## Task statement
In the listing below, write out exactly each line from the first through the one containing "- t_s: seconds".

## Available data
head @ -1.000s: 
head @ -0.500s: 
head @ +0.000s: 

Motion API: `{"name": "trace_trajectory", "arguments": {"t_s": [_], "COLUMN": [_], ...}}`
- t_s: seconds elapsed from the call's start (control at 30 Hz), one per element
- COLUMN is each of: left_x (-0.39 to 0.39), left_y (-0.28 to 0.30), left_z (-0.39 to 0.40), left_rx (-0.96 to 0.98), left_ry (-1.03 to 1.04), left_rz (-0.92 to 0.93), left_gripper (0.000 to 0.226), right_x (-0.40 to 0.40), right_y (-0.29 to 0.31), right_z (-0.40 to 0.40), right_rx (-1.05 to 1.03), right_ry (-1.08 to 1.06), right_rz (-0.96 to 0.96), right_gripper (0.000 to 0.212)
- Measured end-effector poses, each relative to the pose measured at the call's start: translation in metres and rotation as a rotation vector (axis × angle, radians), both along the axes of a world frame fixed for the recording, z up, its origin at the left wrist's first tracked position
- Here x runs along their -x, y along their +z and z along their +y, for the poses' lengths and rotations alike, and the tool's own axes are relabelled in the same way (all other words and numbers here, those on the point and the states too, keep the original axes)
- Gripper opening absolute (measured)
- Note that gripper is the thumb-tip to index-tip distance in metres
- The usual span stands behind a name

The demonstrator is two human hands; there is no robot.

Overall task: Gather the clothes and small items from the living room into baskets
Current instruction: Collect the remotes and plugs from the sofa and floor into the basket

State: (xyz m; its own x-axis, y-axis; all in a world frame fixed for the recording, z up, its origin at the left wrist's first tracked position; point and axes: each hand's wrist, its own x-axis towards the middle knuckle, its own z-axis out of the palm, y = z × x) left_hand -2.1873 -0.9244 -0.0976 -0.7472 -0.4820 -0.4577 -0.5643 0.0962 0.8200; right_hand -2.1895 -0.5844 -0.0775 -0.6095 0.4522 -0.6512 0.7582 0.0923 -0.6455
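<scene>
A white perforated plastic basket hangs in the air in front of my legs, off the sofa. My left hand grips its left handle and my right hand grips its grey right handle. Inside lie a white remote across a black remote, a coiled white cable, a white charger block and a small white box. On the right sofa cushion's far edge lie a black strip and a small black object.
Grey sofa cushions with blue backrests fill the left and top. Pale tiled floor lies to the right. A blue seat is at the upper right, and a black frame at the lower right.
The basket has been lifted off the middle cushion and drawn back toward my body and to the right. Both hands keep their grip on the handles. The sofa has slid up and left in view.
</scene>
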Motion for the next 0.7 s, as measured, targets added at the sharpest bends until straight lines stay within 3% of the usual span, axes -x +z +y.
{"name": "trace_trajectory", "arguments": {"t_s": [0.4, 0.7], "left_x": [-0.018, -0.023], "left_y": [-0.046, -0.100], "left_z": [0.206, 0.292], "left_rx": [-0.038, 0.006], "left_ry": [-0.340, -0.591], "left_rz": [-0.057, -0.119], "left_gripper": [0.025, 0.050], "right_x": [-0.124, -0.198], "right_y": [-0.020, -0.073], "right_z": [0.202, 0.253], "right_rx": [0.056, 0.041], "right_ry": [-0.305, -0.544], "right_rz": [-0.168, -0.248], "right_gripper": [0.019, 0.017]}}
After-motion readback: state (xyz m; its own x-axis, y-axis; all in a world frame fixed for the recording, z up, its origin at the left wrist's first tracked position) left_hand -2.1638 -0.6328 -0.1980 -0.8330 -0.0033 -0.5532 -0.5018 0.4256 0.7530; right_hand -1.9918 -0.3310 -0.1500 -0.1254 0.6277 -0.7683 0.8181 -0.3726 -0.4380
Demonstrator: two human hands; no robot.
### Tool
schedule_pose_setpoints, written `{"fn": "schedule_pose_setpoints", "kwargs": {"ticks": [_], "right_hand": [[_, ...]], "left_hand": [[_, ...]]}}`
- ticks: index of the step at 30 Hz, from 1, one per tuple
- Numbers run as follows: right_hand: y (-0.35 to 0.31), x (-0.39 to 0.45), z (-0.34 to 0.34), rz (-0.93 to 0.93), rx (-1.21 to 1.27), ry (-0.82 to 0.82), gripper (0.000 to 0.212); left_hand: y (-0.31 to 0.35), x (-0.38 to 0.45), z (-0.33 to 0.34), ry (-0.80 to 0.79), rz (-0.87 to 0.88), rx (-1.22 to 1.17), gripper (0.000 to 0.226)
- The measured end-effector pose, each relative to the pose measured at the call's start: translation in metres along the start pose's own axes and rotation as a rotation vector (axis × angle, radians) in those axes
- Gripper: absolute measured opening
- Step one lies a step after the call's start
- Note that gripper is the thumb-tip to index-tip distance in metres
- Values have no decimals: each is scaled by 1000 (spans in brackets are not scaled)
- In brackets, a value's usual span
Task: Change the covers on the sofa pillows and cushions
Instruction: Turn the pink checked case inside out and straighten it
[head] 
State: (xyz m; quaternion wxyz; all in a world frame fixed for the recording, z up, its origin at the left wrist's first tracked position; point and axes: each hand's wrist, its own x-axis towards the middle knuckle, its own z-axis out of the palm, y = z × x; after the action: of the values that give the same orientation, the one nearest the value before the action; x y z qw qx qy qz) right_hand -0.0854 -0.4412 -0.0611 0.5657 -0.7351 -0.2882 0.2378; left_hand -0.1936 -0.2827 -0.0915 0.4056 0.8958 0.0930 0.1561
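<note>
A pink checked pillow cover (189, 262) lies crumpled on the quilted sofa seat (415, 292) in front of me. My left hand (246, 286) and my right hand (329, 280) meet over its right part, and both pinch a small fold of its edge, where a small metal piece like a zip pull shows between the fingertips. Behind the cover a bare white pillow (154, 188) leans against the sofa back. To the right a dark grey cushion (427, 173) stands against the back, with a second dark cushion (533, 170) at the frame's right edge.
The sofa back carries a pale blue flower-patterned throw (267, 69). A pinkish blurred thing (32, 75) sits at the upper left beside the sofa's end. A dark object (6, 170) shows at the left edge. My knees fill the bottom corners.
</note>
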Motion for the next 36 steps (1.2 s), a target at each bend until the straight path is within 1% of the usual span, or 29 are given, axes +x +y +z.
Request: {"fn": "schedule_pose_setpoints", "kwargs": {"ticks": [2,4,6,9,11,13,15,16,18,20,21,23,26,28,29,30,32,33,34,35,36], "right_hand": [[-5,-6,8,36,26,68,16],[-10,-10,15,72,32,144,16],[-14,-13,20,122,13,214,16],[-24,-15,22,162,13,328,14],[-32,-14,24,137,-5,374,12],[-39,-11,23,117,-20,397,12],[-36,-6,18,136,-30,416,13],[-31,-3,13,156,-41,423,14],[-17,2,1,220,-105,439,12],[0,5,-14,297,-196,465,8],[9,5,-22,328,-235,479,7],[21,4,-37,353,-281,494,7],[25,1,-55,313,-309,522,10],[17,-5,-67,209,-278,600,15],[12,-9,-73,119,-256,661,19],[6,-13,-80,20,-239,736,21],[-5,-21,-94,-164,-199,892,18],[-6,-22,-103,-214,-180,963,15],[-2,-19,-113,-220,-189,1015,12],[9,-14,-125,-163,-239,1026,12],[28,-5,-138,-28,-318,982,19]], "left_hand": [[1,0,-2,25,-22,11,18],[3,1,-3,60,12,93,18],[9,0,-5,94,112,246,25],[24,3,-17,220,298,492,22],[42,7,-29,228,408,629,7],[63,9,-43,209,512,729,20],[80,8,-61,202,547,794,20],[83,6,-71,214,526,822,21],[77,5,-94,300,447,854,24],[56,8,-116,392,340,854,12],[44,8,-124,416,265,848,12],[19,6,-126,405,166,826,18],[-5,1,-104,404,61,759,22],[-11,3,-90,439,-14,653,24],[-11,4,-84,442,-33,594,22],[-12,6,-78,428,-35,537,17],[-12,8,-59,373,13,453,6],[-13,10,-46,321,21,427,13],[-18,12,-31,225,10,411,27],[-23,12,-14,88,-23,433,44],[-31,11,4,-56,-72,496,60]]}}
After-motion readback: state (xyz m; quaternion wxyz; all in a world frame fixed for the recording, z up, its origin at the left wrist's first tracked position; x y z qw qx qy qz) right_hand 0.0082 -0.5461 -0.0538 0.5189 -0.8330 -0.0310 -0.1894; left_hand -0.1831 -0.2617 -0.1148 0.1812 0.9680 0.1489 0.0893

## Answer to this exercise
head @ -1.000s: 
head @ -0.500s: 
head @ +0.000s: 

Motion API: `{"name": "trace_trajectory", "arguments": {"t_s": [_], "COLUMN": [_], ...}}`
- t_s: seconds elapsed from the call's start (control at 30 Hz), one per element

The work on this exercise is now complete.